WORK ORDER: Go through the data below and return each line containing the word "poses".

Collection entries:
*****
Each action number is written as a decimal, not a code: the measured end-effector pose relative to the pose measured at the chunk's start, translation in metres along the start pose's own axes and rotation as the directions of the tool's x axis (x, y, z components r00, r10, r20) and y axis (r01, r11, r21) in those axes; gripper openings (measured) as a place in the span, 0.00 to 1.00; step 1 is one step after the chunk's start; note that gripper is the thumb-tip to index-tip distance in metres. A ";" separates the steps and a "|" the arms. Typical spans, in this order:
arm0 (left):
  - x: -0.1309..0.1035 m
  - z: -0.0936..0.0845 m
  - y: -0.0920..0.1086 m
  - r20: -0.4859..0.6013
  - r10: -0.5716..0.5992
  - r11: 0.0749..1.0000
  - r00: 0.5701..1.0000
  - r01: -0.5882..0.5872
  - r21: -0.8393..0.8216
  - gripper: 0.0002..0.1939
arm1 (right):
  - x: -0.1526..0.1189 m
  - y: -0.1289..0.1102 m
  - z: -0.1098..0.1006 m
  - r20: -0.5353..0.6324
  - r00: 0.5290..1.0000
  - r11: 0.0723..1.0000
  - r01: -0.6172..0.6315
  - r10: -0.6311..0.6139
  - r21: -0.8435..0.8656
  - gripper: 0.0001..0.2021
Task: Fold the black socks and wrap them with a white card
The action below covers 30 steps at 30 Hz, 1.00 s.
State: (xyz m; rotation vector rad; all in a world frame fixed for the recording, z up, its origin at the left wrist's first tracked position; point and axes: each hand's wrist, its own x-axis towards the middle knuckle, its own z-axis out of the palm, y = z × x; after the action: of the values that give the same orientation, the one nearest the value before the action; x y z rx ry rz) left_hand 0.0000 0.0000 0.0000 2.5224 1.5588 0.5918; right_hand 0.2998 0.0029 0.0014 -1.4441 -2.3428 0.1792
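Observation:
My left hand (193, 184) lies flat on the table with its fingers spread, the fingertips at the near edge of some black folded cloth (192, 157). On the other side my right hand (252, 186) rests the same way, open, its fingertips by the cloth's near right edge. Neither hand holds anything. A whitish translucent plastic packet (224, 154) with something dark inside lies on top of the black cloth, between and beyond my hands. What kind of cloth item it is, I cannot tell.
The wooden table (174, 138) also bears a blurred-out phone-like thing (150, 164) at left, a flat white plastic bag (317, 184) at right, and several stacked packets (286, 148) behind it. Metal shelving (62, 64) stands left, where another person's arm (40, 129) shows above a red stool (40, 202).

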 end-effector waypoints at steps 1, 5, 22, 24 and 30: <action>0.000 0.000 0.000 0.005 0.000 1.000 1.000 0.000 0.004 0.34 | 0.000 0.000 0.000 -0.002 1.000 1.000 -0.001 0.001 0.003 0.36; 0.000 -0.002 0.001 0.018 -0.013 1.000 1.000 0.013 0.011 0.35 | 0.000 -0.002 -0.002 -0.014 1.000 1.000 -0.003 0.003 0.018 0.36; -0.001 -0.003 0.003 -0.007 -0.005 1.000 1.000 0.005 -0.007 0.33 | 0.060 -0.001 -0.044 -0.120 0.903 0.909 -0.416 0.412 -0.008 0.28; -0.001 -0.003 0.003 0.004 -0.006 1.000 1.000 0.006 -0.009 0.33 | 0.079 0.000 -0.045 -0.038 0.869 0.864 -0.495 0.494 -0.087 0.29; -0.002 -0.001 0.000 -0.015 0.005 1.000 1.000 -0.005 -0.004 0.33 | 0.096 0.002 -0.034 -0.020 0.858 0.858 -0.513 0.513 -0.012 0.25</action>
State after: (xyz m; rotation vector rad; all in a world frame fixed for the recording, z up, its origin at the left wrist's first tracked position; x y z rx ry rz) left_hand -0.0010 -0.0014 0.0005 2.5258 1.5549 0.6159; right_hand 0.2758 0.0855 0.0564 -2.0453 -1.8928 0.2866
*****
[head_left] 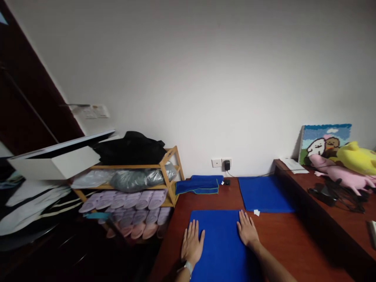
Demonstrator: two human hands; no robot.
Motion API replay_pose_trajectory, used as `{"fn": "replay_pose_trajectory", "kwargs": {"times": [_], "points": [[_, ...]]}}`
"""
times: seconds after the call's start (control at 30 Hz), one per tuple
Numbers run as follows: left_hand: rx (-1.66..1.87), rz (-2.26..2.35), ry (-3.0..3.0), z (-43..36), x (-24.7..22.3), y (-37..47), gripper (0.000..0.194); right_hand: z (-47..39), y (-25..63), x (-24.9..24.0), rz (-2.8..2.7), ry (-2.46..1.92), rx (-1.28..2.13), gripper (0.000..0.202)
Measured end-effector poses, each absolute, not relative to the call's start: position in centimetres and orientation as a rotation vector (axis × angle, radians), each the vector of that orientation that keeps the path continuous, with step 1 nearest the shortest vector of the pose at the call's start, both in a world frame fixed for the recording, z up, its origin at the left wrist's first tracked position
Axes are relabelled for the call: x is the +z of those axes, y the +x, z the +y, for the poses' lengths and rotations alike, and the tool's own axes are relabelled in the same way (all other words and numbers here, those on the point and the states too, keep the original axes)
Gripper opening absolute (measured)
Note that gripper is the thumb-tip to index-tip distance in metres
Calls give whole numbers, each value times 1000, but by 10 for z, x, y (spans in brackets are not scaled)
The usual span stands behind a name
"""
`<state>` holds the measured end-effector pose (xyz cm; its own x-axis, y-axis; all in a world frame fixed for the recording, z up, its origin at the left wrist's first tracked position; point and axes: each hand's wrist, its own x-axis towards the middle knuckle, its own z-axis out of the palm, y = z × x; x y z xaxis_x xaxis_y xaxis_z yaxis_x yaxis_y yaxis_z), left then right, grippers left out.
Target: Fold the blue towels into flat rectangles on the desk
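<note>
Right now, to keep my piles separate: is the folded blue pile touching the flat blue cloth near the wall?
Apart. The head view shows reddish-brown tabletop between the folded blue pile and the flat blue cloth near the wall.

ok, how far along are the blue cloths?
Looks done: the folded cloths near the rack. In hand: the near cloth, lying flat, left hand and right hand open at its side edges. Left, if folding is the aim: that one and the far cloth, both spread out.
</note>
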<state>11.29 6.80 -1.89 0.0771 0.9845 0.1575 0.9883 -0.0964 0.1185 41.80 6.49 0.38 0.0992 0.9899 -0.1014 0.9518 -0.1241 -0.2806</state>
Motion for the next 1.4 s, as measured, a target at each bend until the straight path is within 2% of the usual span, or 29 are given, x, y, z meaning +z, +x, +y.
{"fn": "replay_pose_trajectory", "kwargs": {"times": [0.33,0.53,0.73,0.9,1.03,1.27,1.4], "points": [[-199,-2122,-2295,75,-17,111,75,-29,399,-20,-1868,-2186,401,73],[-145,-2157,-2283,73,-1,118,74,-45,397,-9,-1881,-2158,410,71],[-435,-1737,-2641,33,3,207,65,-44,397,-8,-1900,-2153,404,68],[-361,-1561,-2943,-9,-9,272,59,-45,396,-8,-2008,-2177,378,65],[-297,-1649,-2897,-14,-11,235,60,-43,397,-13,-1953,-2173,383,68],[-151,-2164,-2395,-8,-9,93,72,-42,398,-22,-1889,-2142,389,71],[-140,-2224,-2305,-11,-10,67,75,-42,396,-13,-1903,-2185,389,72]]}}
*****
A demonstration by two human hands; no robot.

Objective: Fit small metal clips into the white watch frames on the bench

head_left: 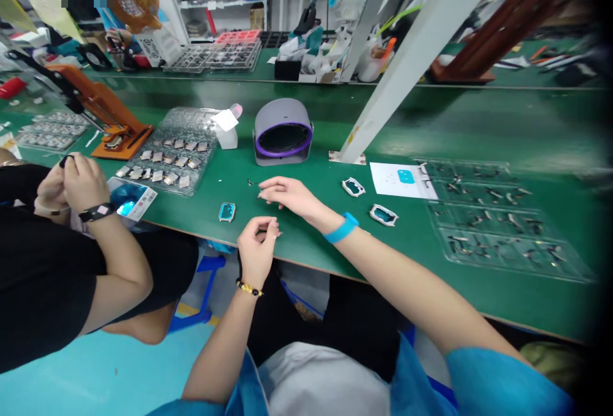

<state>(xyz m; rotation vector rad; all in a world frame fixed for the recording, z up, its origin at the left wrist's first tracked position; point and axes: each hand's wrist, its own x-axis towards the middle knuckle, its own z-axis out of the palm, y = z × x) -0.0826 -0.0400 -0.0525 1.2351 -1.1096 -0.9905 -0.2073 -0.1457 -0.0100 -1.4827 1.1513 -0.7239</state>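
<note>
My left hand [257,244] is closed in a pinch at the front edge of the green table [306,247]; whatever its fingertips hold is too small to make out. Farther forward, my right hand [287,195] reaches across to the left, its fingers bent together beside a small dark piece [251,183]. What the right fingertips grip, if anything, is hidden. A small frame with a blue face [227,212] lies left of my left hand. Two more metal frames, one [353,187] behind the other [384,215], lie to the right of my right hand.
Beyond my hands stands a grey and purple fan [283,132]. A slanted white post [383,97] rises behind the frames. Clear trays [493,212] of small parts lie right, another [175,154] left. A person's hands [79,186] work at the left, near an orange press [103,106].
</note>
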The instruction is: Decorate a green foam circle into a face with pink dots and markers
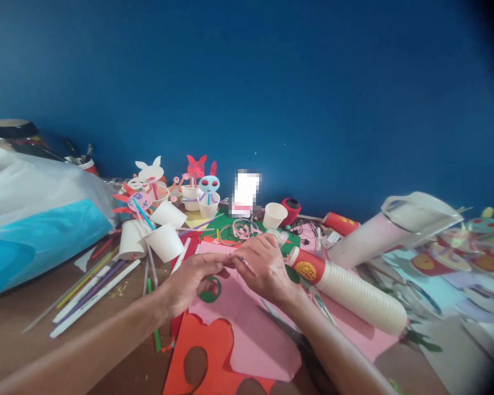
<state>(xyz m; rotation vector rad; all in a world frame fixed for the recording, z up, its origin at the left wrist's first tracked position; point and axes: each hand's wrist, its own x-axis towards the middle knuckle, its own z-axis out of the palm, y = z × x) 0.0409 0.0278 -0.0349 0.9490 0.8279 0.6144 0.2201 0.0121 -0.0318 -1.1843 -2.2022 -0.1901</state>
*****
EXERCISE SOLUTION:
Measured end-effector poses, each absolute, not relative to the call's start: position in centimetres and orientation as a rotation vector (axis × angle, radians), each the vector of that orientation that keeps the path continuous, with step 1 nearest the shortest vector of the pose at the call's start, both in a world frame fixed for the recording, z up, its origin at the left wrist's first tracked position
Axes are relabelled for the call: x is the +z of those axes, y the +x, z the +y, for the poses' lengths and rotations alike, and the tool's own axes are relabelled in the same way (all other words and numbers here, those on the point and the states too, keep the original axes)

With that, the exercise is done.